NLRB v. Greenfield Components Corporation, 6033.

Decision Date10 May 1963
Docket NumberNo. 6033.,6033.
Citation317 F.2d 85
PartiesNATIONAL LABOR RELATIONS BOARD, Petitioner, v. GREENFIELD COMPONENTS CORPORATION, Respondent.
CourtU.S. Court of Appeals — First Circuit

Allison W. Brown, Jr., Attorney, Washington, D. C., with whom Stuart Rothman, Gen. Counsel, Dominick L. Manoli, Assoc. Gen. Counsel, Marcel Mallet-Prevost, Asst. Gen. Counsel, and Seymour Strongin, Atty., Washington, D. C., were on brief, for petitioner.

Sidney A. Coven, with whom Joseph E. Lepie and Melvin Pierce, Boston, Mass., were on brief, for respondent.

Before HARTIGAN and ALDRICH, Circuit Judges, and GIGNOUX, District Judge.

HARTIGAN, Circuit Judge.

The National Labor Relations Board seeks enforcement of its order against respondent, a Massachusetts corporation engaged in the manufacture of electronic components, following the usual proceedings under the Act. The Board found that respondent had violated Section 8(a) (1) and Section 8(a) (3) and (1) of the Act by means of various coercive and discriminatory conduct towards its employees, and further found that respondent violated Section 8(a) (5) and (1) of the Act by refusing to bargain in good faith with the Union, which represented a majority of respondent's employees. Initially, in its petition for enforcement, the Board asked that its entire order — embracing all the foregoing asserted violations — be enforced. Respondent has since complied with the portion of the order based on the Board's findings that it violated Sections 8(a) (1) and 8(a) (3) of the Act. Consequently, the Board now seeks enforcement of only the Section 8(a) (5) provision of the order.

The facts germane to this charge are as follows: In May 1960 the Union1 began a campaign to organize respondent's employees. With varying degrees of intensity, this campaign continued until February 20, 1961. On this date, one Murdock, the Union's district representative, telephoned Francis J. Sweeney, respondent's president, stating that he was formally notifying him that the Union represented a majority of respondent's employees. Murdock offered to prove the factual basis of this claimed majority, and requested recognition for the purpose of collective bargaining. Sweeney requested that Murdock send him a letter incorporating the substance of their conversation and on that same day, Murdock notified respondent by letter that the Union represented a majority of its employees within the appropriate bargaining unit.2 The letter again requested a meeting for the purpose of negotiating an agreement covering wages, hours, and other conditions of employment. In this letter, Murdock offered to submit to a mutually agreeable third party evidence of the Union's majority designation.

By letter dated February 24, 1961, signed by president Sweeney, respondent replied to the Union as follows:

"It is the position of Greenfield Components Corporation that unless and until your union has been duly certified by the National Labor Relations Board as the bargaining representative of the employees at our plant, the Company will not meet with your representatives for the purpose of negotiating a contract."

Respondent has continued to adhere to this position since the sending of the above letter.

The Board found that on February 20, 1961, the date of the Union's initial request for recognition and bargaining, there were seventy-nine employees in the unit, and that on that date the Union had forty-one validly executed authorizations.
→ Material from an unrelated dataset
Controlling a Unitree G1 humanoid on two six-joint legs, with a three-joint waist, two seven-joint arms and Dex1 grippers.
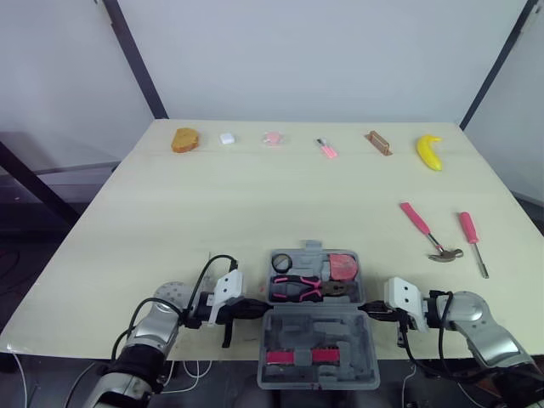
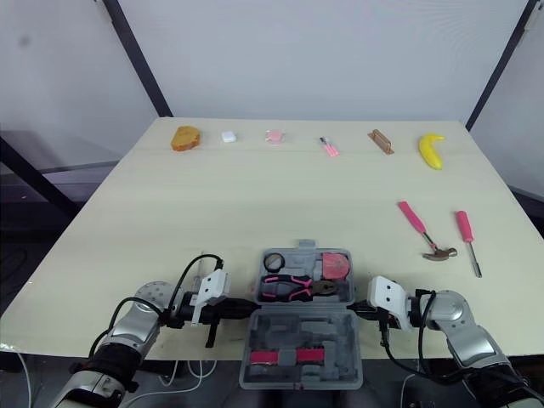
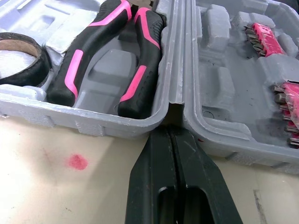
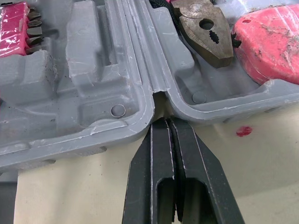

Under these circumstances, the Board concluded that respondent violated Section 8(a) (5) and (1) of the Act in refusing the Union's request to recognize and bargain with it as the majority representative of its employees except upon certification by the Board.

Although the Board cited no authority in reaching this result, its opinion as well as the Board's position in this court is apparently predicated on a line of cases of which N. L. R. B. v. Gorbea, Perez & Morell, S. EN C., 300 F.2d 886 (1st Cir. 1962) and N. L. R. B. v. Whitelight Prod. Div. of White Metal Rolling & Stamping Corp., 298 F.2d 12 (1st Cir. 1962), cert. denied, 369 U.S. 887, 82 S.Ct. 1161, 8 L.Ed.2d 288 are illustrative in this circuit. The thrust of these cases is that a company's refusal to deal with a union — except upon an election — after it has been correctly informed that a majority of its employees had signed union authorization cards, prima facie warrants a violation of Section 8(a) (5).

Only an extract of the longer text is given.